Closing schools or reorganizing them for cynical and quixotic reasons, or sacrificing foreign language, social studies, science, and the arts to accommodate more test prep bilge in the school’s master program, thereby dislodging some of the finest veterans in the system and making them ATRs, does not make for parastism. It makes for bad luck.

It’s especially bizarre that some of the principals making these decisions, whose Tudor powers are promoted by the Post, have themselves no more educational training than a crash course of a few weeks in a Leadership Infirmary.

The Post editorial also weeps steel tears over the fact that the UFT is an effective bulwark against the DOE’s desired manipulation of statistics as another weapon in the principal’s arsenal of capricious and whimsical pretexts for performing hatchet jobs on teachers who have crossed them by having had the temerity to be still active in their fifth or sixth decade of life or by invoking contractual rights.

More sputum from other recent and rude New York Post editorials: teachers should secede from the mass of other Americans who enjoy the pesky protection of the First Amendment.

Teachers are strictly forbidden from wearing political buttons or even, in some schools, pinning issues-related literature on the UFT bulletin board. Principals are actually censoring, screening, and filtering the free and legal expression of opinion. Of course they are emboldened by the demons of Chambers Street.

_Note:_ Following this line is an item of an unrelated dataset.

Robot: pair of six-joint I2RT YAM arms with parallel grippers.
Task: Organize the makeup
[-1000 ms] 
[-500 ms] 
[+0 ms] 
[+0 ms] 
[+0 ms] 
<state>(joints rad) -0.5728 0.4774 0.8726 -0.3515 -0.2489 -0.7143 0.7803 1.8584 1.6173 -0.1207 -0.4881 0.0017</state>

The Post vehemently favors the perpetuation of the infamy of mayoral control of the schools in its present form. They oppose even a “fine tuning,” as supported by the public advocate, the city council speaker and others who would extend mayoral control but give some say to parents who currently have none in practice but much in theory.

Perish the thought of including educators in any decision-making power in the future!  Parents have been our allies in many crucial battles, the CFE and class size struggles, among them. The DOE (and the Post) would love to drive a wedge between us educators and parents by claiming that our interests diverge or even conflict. Of course that’s not the case. There is no contradiction. Parents and educators can each be properly respected without one being at the expense of the other.

Educators are professionals who have logged tens of thousands of hours in academic preparation and classroom experience. That fact should not be lost on friend or foe, although it doesn’t sit well with the latter.  There is no hypocrisy in embracing our allies in the community while insisting that educators have unique qualifications.

But there certainly is hypocrisy in upholding a belief in the rule of law and at the same time advocating the exemption of the mayor from the law of term limits. Some politicos whose souls can be bought on e-bay are bucking for a temporary suspension of the law and then reexamination and likely reimposition of it after the mayor has saved the city from perdition as only he could do. This is, after all, the Age of the White Knight. It is beyond the pale to imagine that William Thompson, a mayoral hopeful who is the city’s financial comptroller, would know enough about dollars and cents.  And the mayor surely knows about bonds, whether by portfolio or from the dives of raw power.

There are historical precedents for passing special laws to enable a particular leader, whether because of expertise or cult of personality, to stay in power to solve an acute crisis, whether it be revolutionaries in the streets or an unstable economy. It amounts to a touch of genteel martial law.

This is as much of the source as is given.